El jardín

CUANDO BING VIO AL SEÑOR MANX DESPLOMARSE SOBRE EL CAPÓ del coche dio un respingo en el sentido físico del término, como el retroceso de un arma al disparar. Era muy parecido a lo que había sentido en el brazo el día que disparó a su padre en la sien con la pistola de clavos, solo que esta vez el retroceso le había alcanzado en el mismo centro de su ser. Al señor Manx, al Hombre Bueno, le habían cortado la cara, y la zorra se estaba acercando a él. La zorra tenía intención de matarle, una noción tan inimaginable, tan horrenda, como que se apagara el sol. La zorra se acercaba y el señor Manx le necesitaba.

Cogió el spray de ambientador de jengibre, apuntó a la cara del niño y le roció la boca y los ojos con un chorro de humo pálido. Tendría que haberlo hecho minutos antes. Y lo habría hecho de no haber estado tan enfadado, de no haber decidido obligar al niño a mirar. El niño se echó hacia atrás y trató de apartar la cara, pero Bing le sujetó por el pelo y siguió rociando. Wayne cerró los ojos y juntó los labios.

—¡Bing, Bing! —gritó Manx.

Bing también gritó, desesperado como estaba por salir del coche y hacer algo, pero al mismo tiempo consciente de que no había gaseado lo bastante al niño.
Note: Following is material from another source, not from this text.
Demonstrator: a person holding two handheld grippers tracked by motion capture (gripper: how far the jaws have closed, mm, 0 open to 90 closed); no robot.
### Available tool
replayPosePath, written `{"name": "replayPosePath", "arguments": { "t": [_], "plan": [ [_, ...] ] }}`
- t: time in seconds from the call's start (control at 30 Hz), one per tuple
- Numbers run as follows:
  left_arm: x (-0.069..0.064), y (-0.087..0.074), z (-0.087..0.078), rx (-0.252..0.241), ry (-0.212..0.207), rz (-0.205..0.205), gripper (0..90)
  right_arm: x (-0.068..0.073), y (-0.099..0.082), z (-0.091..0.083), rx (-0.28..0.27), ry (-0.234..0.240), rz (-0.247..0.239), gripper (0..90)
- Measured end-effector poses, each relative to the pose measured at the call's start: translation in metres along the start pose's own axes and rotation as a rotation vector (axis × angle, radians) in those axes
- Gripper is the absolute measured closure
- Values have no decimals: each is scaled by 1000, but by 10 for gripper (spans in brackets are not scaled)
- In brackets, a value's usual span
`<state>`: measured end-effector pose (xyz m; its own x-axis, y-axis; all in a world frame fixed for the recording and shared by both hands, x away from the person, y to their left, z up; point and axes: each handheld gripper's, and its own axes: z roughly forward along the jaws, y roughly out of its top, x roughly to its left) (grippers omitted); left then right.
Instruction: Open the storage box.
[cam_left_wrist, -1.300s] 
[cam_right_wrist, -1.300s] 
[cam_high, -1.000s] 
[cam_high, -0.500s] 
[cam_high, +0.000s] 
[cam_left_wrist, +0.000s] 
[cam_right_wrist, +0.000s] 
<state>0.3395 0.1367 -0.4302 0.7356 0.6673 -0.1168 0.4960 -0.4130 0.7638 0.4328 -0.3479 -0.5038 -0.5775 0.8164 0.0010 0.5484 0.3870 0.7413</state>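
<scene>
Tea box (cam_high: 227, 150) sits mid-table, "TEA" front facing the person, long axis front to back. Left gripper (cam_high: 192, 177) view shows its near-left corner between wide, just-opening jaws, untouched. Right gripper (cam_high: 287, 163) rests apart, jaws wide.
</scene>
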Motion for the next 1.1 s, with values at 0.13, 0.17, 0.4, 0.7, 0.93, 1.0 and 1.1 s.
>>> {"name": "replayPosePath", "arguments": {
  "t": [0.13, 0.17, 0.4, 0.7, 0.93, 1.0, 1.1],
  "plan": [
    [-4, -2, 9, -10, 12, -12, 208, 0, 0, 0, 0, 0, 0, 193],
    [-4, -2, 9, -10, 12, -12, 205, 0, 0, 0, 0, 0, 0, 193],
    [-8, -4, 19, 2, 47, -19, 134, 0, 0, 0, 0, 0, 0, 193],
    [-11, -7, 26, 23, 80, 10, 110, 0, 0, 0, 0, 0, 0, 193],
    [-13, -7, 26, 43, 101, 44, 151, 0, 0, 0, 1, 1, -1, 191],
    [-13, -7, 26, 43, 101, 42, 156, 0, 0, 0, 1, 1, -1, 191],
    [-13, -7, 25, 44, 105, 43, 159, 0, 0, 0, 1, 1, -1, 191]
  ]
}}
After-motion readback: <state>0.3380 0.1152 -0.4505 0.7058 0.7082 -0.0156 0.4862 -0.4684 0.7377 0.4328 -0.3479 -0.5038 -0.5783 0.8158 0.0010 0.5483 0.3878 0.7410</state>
Pero había tiempo y el niño estaba en el coche, no podría salir. Bing le soltó y se metió el bote en un bolsillo del pantalón del chándal, mientras con la mano derecha sacaba la pistola del otro bolsillo.

Salió, cerró de un portazo y sacó la enorme y bien engrasada pistola. La mujer llevaba puesto un casco de motorista que dejaba ver solo sus ojos, ahora muy abiertos al reparar en la pistola, asimilando la que iba a ser su última imagen antes de morir. Estaba a menos de tres pasos, justo dentro de su radio de matar.
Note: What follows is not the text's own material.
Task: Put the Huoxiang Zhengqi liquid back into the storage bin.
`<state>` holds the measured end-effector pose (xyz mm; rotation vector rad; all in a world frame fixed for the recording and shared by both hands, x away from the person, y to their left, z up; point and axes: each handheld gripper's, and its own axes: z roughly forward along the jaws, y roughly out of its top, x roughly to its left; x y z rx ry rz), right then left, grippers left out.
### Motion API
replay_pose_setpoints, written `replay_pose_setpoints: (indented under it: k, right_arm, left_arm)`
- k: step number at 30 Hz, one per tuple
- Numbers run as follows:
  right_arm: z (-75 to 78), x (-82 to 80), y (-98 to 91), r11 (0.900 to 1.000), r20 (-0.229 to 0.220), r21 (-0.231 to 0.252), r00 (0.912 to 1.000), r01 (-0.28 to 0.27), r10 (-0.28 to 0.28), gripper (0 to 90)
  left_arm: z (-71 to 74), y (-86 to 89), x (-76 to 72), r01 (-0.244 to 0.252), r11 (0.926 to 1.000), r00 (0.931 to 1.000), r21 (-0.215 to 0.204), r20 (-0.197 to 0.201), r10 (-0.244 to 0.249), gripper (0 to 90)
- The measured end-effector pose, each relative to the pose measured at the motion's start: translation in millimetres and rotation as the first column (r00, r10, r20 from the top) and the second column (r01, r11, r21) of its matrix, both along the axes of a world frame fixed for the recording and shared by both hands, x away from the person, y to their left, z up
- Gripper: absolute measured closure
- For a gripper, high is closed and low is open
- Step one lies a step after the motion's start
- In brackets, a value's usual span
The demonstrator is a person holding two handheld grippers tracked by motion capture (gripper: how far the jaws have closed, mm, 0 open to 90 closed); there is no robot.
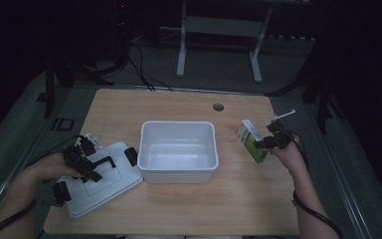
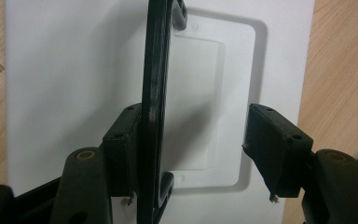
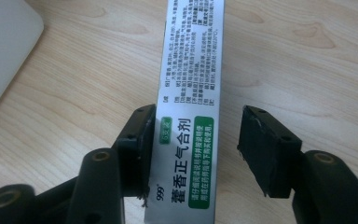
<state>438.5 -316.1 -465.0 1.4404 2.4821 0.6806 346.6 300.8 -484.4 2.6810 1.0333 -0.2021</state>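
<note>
A white lid [image 1: 110, 185] with a black handle [image 1: 103, 163] lies at the table's front left. My left gripper [image 1: 90, 172] is over it. In the left gripper view the handle [image 2: 156, 70] stands upright against one jaw of the gripper [image 2: 191, 149], while the other jaw is well clear of it over the lid [image 2: 65, 70]. At the right, a white and green medicine box [image 1: 250, 140] rests on the table with my right gripper [image 1: 268, 142] at its near end. In the right gripper view the box [image 3: 191, 70] lies between the jaws of the gripper [image 3: 196, 149], with a gap on one side.
An open white bin [image 1: 178, 173] stands in the middle of the wooden table [image 1: 229, 199], and its rounded corner [image 3: 4, 46] is in the right gripper view. A small round hole [image 1: 218, 107] is near the far edge. Dark stands and cables lie beyond the table.
</note>
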Motion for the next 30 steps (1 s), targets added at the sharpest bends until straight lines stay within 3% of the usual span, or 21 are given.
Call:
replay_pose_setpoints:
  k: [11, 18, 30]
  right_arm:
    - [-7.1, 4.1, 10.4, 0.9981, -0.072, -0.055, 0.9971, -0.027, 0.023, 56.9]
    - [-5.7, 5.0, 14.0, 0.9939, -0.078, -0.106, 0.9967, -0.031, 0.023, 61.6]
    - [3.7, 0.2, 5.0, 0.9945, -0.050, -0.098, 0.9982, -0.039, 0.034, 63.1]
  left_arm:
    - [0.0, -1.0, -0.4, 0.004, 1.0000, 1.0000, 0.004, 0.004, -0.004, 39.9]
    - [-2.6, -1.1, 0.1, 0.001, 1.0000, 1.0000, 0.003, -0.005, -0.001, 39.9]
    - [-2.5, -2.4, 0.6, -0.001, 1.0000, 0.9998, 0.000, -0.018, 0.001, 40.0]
Bang, bang —dijo—. ¡Es la hora de palmar!

Había empezado a apretar el gatillo cuando el señor Manx se levantó del capó y se colocó justo entre Bing y Vic. La pistola se disparó y la oreja izquierda de Manx explotó en una lluvia de piel y sangre.

Manx chilló y se llevó la mano al lado de la cabeza del que colgaban jirones de oreja.

Bing también chilló y disparó de nuevo, hacia la niebla. El ruido del disparo le pilló desprevenido, y se sobresaltó tanto que se le escapó un pedo, un intenso graznido dentro de los pantalones.

—¡Señor Manx! ¡Ay, Dios mío! Señor Manx, ¿está usted bien?

El señor Manx se desplomó contra uno de los laterales del coche y giró la cabeza para mirarle.

—¿A ti qué te parece? Me han clavado un cuchillo en la cara y me han destrozado una oreja. ¡Tengo suerte de no tener los sesos desparramados por la camisa, cabeza de chorlito!

—¡Ay Dios mío! ¡Si es que soy imbécil! ¡No quería hacerlo! ¡Señor Manx, me mataría antes de hacerle daño! ¿Qué hago? ¡Ay Dios mío! ¿Qué hago? ¿Me pego un tiro?

—¡Lo que tienes que hacer es pegárselo a ella! —gritó el señor Manx quitándose la mano de la cabeza. Retazos negros de oreja colgaban y se balanceaban—. ¡Vamos, hazlo! ¡Mátala! ¡Tírala al suelo y cárgatela de una vez!

Bing apartó con esfuerzo la vista del Hombre Bueno mientras el corazón le aporreaba el pecho, cataplán, cataplán, como un piano bajando por las escaleras en medio de un gran clamor de notas discordantes y madera entrechocando. Recorrió el jardín con la vista y encontró a McQueen, ya corriendo, alejándose de él con sus piernas largas y bronceadas. A Bing le pitaban los oídos de tal manera que apenas oyó la pistola cuando la disparó de nuevo y el fogonazo rasgó el velo sedoso y espectral de la niebla.